Bakur Kürdistan ve Türkiye’de Ne Oldu
KCK’nin başlattığı hamle sonrası başta HDP’ye ve kürt toplumuna yönelik gerçekleşen saldırılar, hamleye katılımın engellenmesi amacı da taşımaktadır. Toplum içinde kısmi reflekslere dahi devletin saldırısı aynı ölçüde gelişiyor. Kobanê olayları adı altında yaratılan gerekçe ile HDP’ye yönelik saldırı ve baskı yapılıyor.
Türk Devleti içerde siyasi, ekonomik ve toplumsal, dışarda da itibar ve diplomatik olarak ağır bir kriz dönemi yaşamaktadır. İktidarın kendi içinde parçalara ayrılışı söz ve pratik konusu. Başta MHP’nin kendi içindeki çıkmazları ve çıkar kavgaları birkaç olay özelinde analizcilerin dikkat çektiği bir noktadır. Bu çekişmelerin Süleyman Soylu ve Alattin Çakıcı arasında geçtiği söyleniyor. Diğer yandan uzun bir süredir tv’ye çıkmayıp herhangi bir açıklamada da bulunmayan Soylunun geçen bir kaç ay içerisinde yaptığı açıklamalar tamamen Özgürlük Hareketine ilişkindir. PKK ve topluma karşı özel savaş yürütme dışında herhangi bir fonksiyonunun kalmadığı ifade edilebilinir.
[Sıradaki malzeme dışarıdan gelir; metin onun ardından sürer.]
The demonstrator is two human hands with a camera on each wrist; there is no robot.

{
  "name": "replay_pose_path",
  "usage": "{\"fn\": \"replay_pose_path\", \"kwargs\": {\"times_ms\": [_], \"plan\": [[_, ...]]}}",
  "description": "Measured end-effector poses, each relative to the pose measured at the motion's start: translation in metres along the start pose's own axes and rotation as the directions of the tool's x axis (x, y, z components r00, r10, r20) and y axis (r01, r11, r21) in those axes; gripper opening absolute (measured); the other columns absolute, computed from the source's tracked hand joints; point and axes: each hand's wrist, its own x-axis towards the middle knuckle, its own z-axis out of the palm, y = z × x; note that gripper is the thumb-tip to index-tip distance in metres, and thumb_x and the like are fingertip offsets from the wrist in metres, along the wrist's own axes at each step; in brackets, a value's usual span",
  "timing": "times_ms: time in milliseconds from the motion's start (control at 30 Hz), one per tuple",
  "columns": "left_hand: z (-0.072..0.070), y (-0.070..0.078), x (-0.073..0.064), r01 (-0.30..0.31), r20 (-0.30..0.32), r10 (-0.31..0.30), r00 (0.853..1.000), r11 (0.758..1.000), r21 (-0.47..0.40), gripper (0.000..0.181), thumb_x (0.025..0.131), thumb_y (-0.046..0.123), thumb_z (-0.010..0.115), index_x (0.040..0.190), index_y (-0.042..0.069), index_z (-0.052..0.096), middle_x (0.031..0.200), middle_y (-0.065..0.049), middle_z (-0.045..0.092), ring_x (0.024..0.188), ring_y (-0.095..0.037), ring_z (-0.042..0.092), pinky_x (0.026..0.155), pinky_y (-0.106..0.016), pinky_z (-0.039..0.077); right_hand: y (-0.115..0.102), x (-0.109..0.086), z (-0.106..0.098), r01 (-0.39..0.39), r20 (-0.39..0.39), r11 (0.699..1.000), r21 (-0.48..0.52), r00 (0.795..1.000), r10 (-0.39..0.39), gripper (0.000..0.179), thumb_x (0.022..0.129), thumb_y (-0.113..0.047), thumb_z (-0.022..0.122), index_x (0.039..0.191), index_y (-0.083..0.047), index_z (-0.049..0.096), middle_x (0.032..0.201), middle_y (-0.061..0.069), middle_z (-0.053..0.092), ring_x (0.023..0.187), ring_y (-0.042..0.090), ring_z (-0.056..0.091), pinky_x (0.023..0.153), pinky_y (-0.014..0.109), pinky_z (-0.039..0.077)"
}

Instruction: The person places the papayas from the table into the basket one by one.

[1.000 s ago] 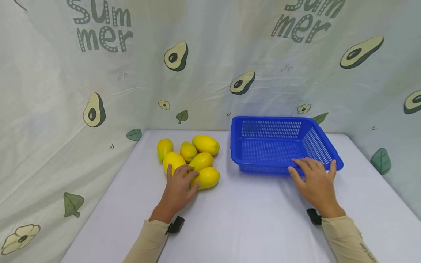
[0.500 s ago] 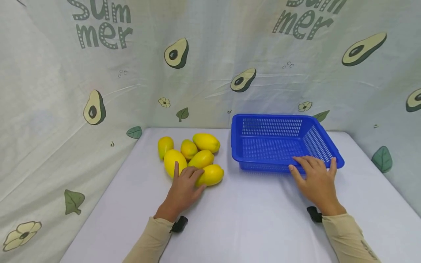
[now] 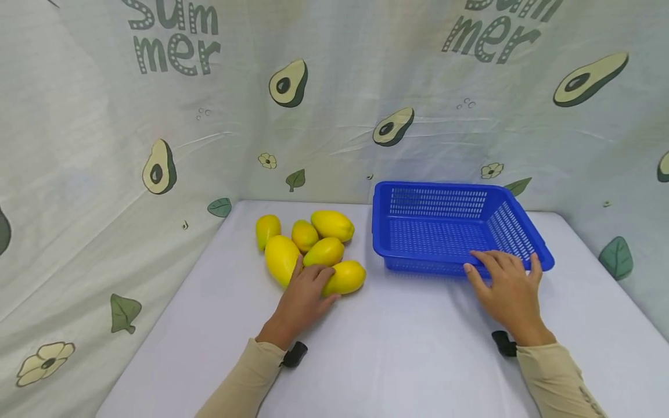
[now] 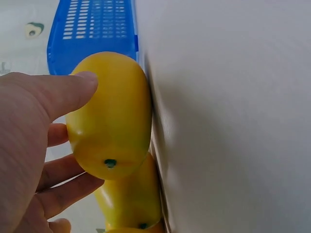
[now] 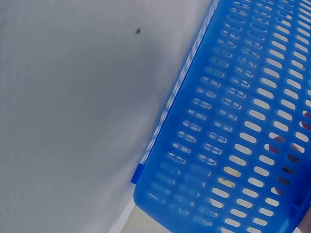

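Observation:
A yellow mango [image 3: 349,277] lies at the near right of the fruit group. My left hand [image 3: 303,299] holds it, thumb on one side and fingers on the other; in the left wrist view the mango [image 4: 112,116] shows its green stem end. Over the front rim of a blue slotted plastic basket [image 3: 413,259], my right hand [image 3: 507,290] grips near the right corner. Through the slots of the basket [image 5: 218,121] in the right wrist view, parts of fingers show; most of that hand is out of that frame.
Several other mangoes lie close behind the left hand, among them a large one [image 3: 281,259] and a greener one [image 3: 268,231]. The white-covered table [image 3: 397,348] meets a printed cloth backdrop [image 3: 324,133] at the back and sides.
My left hand has shifted right with the near mango, which now lies a little apart from the others. The right hand stays at the basket's rim. The head view has turned slightly.

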Motion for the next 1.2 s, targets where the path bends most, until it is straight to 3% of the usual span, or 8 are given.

Şüphesiz Türk Devleti’nin kendi içindeki krizlerde boğulmasına kapı aralayan güç Özgürlük Hareketi gerillalarıdır. Haftanin direnişinin yansıması olan bu krizin, direnişin büyüyerek gelişmesi ile kaosa dönüşmesi işten bile değildir. Ekonomik bağlamda 1 dolar’ın 9 tl’ye dayandığı bu süreçte toplum içinde birtakım tepkiler doğmuş olsada genel itibari ile toplumun refleks göstermede sönük kaldığı görülüyor. Dış politikada Rusya ve Avrupa ülkeleri ile ciddi sorunlar yaşanıyor. Fransa ile yaşanan kriz Paris, Viyana ve Almanya’da terör saldırısı sonucu getirdi. Bu gelişmelerin Türk Devleti’ne ne şekilde döneceği merak konusu iken baskıların salt ekonomik yönde kalmayacağı da ihtimaller arasında bulunuyor.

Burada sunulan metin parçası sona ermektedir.